Assignment = Every line of the data below must be given again exactly.

Data segment =
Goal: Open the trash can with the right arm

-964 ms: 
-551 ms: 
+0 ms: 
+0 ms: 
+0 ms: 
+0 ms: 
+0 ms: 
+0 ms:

Solved problem =
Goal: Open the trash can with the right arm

-964 ms: 
-551 ms: 
+0 ms: 
+0 ms: 
+0 ms: 
+0 ms: 
+0 ms: 
+0 ms:

The complete answer has been presented.